# [INSTRUCTIONS TO FOLLOW]
Each line from the beginning of the data below through the line containing "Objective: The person" should be repeated exactly, please.

# [MATERIAL PROVIDED]
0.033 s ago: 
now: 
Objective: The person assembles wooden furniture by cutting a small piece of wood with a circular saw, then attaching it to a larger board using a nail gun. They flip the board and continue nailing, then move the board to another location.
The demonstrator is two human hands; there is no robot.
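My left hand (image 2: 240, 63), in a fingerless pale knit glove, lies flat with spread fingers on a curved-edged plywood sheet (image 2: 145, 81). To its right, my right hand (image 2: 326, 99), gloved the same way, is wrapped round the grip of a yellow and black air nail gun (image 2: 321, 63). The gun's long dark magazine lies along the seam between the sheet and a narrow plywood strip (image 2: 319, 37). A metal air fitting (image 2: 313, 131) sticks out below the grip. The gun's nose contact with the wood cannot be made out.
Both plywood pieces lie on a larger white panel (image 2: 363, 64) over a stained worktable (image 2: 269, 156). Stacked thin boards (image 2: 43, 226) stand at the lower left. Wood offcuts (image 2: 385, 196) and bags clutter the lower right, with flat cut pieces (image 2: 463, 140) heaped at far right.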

# [WRITTEN ANSWER]
0.033 s ago: 
now: 
Objective: The person assembles wooden furniture by cutting a small piece of wood with a circular saw, then attaching it to a larger board using a nail gun. They flip the board and continue nailing, then move the board to another location.

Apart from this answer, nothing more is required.